Hey. Good morning, Steve. It’s David. First of all, this is an extension and an expansion of a prior authorization. We’re announcing it now because of a new advice that it’s the best practice to do so. We continue to be disciplined in how we evaluate acquisitions and balancing and how we allocate capital. And this authorization ensures that the company, as I said, has all the available tools to allocate capital prudently to create value for shareholders as we continue to execute on the strategic plan to deliver our embedded de-risked growth.
But there was nothing -- I guess I’m just trying to understand the timing and kind of the evaluation, obviously the stock has been down for quite a while, I guess just what sort of triggers that or is it just we’ll know it when we see it, Just trying to look on any kind of guideposts here?

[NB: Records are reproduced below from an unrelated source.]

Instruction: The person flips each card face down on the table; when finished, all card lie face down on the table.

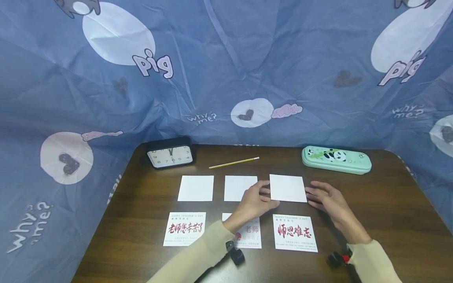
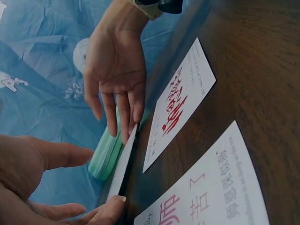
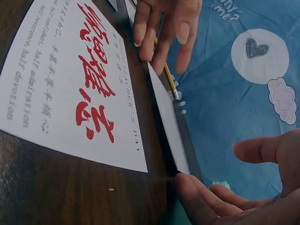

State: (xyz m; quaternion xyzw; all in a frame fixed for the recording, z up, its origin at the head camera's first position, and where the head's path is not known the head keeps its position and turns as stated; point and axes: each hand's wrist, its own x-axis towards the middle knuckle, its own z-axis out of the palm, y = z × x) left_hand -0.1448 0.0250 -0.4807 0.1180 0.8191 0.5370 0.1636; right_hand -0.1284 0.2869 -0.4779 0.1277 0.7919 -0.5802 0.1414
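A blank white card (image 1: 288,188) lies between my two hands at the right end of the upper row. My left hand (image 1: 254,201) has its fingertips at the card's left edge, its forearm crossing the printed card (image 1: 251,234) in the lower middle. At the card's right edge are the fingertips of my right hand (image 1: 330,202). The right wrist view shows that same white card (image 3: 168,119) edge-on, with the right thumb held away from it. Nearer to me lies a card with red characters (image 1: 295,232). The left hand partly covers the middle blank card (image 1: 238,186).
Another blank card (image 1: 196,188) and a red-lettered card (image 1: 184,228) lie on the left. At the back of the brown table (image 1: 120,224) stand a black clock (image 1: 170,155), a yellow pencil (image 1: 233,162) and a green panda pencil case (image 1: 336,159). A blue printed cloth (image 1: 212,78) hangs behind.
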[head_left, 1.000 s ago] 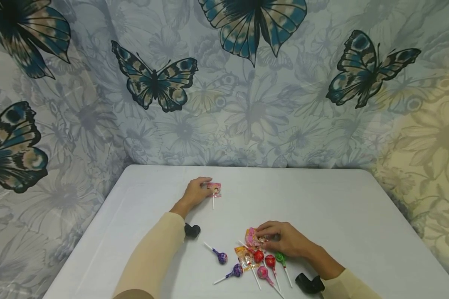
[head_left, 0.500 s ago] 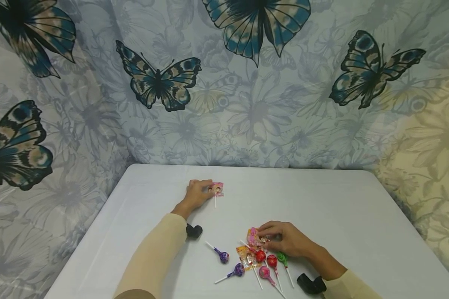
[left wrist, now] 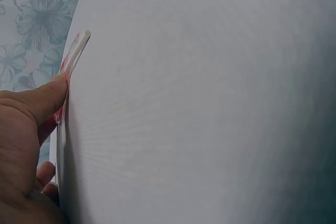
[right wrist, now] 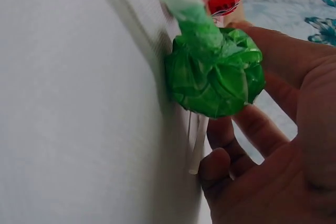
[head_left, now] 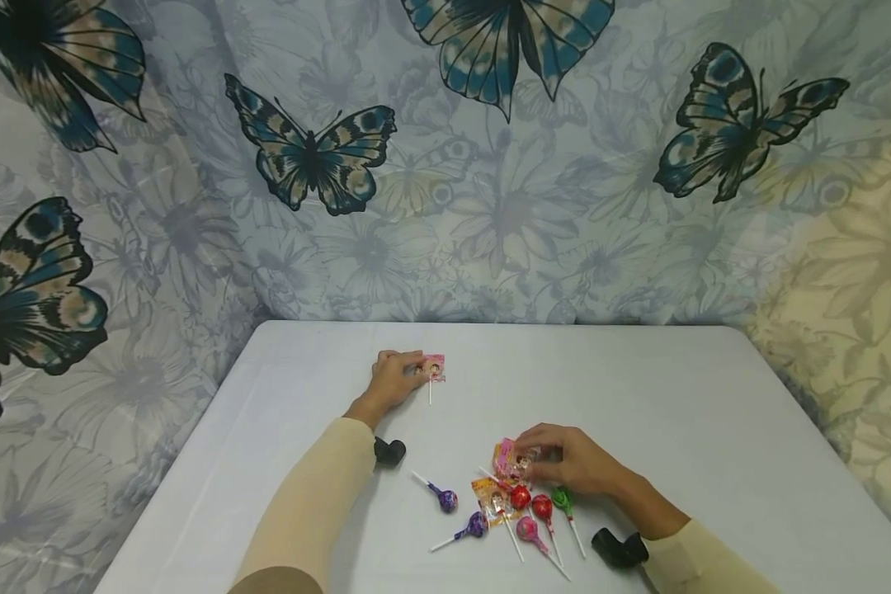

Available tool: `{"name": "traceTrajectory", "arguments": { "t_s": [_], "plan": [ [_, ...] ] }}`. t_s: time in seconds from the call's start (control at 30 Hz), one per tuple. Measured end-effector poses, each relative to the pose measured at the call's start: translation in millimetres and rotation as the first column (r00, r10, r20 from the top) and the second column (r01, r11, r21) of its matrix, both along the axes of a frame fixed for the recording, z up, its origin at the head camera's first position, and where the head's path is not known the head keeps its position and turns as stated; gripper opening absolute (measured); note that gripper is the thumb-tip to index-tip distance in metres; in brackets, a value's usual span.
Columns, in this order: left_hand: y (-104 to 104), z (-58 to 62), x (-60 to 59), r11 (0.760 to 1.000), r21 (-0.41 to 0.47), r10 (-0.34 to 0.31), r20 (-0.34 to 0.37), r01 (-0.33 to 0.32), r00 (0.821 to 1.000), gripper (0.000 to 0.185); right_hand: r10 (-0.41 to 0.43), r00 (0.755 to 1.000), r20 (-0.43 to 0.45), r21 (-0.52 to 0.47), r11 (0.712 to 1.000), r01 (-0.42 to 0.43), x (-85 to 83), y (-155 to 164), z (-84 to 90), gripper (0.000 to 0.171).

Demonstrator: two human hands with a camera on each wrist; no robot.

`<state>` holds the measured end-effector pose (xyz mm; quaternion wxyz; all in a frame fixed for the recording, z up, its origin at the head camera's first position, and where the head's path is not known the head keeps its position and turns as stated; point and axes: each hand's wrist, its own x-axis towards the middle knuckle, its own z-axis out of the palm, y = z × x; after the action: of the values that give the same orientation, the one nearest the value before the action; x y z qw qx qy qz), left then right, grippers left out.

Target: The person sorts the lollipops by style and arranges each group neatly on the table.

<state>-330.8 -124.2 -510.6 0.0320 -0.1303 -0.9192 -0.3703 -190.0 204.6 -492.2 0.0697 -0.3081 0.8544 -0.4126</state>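
Near the far left of the white table, my left hand (head_left: 397,377) pinches a flat lollipop in a pink printed wrapper (head_left: 435,368). Its white stick (left wrist: 80,48) shows beyond the thumb in the left wrist view. My right hand (head_left: 575,462) reaches into a group of lollipops at the front, thumb and fingers on another pink-wrapped flat lollipop (head_left: 503,455), partly hidden by the fingers. Beside this hand lies a green lollipop (right wrist: 215,77), large in the right wrist view. Close by are red lollipops (head_left: 542,506), a pink round one (head_left: 526,529) and an orange-wrapped flat one (head_left: 487,500).
Two purple lollipops, one higher (head_left: 447,500) and one lower (head_left: 477,525), lie left of the group on the white table (head_left: 676,396). Black wrist devices (head_left: 618,548) sit at both cuffs. A butterfly-print cloth (head_left: 505,223) rises behind the table's far edge.
The head view has shifted slightly. Both hands stay nearly still at their lollipops, and the other lollipops keep their places.
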Motion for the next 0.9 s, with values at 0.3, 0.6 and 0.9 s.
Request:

I appreciate the question Steve but I think what’s important is that we’ve announced the program and that's what really matters. And beyond that, we really don't have anything else to say on this subject.
Okay. Maybe just for Tom on sort of the leasing environment, you mentioned kind of a strong pipeline. I was just wondering if you could provide a little more detailed sort of around the pipeline today and maybe how it compares to three or six months ago and the types tenants that are sort of in that pipeline?
Steve, I feel really good about our portfolio and our pipeline of deals under discussion. What we see that our product locations and price points absolutely remain in demand and I’m very pleased with our very strong third quarter results of 354,000 square feet of leasing. Like I said is that we got a solid pipeline of activity for our Manhattan office space for both full floors and pre-builts. For us a lot is -- so timing is going to -- lays into this and our results are going to vary by quarter. But as far as the pipeline goes, we’ve got a healthy pipeline of both full floors and pre-built suites.
The next question is coming from the line of John Guinee with Stifel. Please proceed with your question.
First, it looks David like you're running a burn rate of about 30 million a month if I just look at the last couple of months and your cash balance. Is 30 million going to continue and for how long until the Observatory and all of the base building work is complete?
John, I’m not sure you say 30 million a month, I’m not sure how you got to that for the quarter. Our cash balances declined by ….
Not for the quarter, I’m sorry. Not for quarter.
Yes. You had me worried there for a second John. So the question was where we see in terms of our continued capital expenditure on the Observatory net of CapEx?
Yes. How long will you continue to burn through your cash and short-term investments until you’re done with all your Observatory work and all of your base builds and renovation?
Yes, I think we -- go ahead.
And then we’re assuming that the 250 million of exchangeable gets -- matures in next August, so we’re trying to get to a cash balance when that’s also repaid.
Right. So with respect to the first question, as we announced the Observatory project is expected to cost us roughly $160 million over a roughly three year period, which started in middle of 2017. To-date, we’ve spent about $79 million on the Observatory. So the balance will be spent pretty much between the end of last quarter and just the end of 2019, may be creeping into a little bit of 2020. With respect to our capital expenditures for lease-up, I think in the past week we've gone through the math on that, given that we have roughly just under 800,000 square feet of space redeveloped and we’ve given the cost per square foot, which should give you a sense for what that total spend should be, we’re using roughly $195, which is the midpoint between our white box and our pre-built. So that would imply approximately $150 million of capital for that. We talked about the capital that we are going to be spending in the greater New York metropolitan area which is roughly $40 million over 30 months period. So that gives you the gross spend.
Now specifically to your question, we see, without giving guidance, roughly by the end of 2019 getting to the point where we’re self funding our capital expenditure program before the dividend.
Now with respect to the exchangeable, the 250 million exchangeable, which is due in August of 2019, we're very happy and that we have a lot of options available to us to address that. Certainly we can use any available cash on the balance sheet. We have availability under our $1.1 billion revolver which nothing is currently drawn. As you know, we’ve successfully accessed the private placement market twice in the past, most recently with the $450 million placement with Prud, Met, Teachers and AIG and certainly that's a market that’s open to us and is always consideration of the public markets. And depending upon where the stock price is at the time, there’s potential for another exchangeable. So I guess what I am saying is we have a lot of options available to us, not all of them necessarily involve the utilization of cash on the balance sheet and as we get closer we will be making determinations as to which way to go.
Okay. And then the next question John Kessler, I guess. Now when you look at all the deals out there in the marketplace and you look at your return threshold, do you think you’re 5% low at the ultimate trade or 20% low at the ultimate trading price?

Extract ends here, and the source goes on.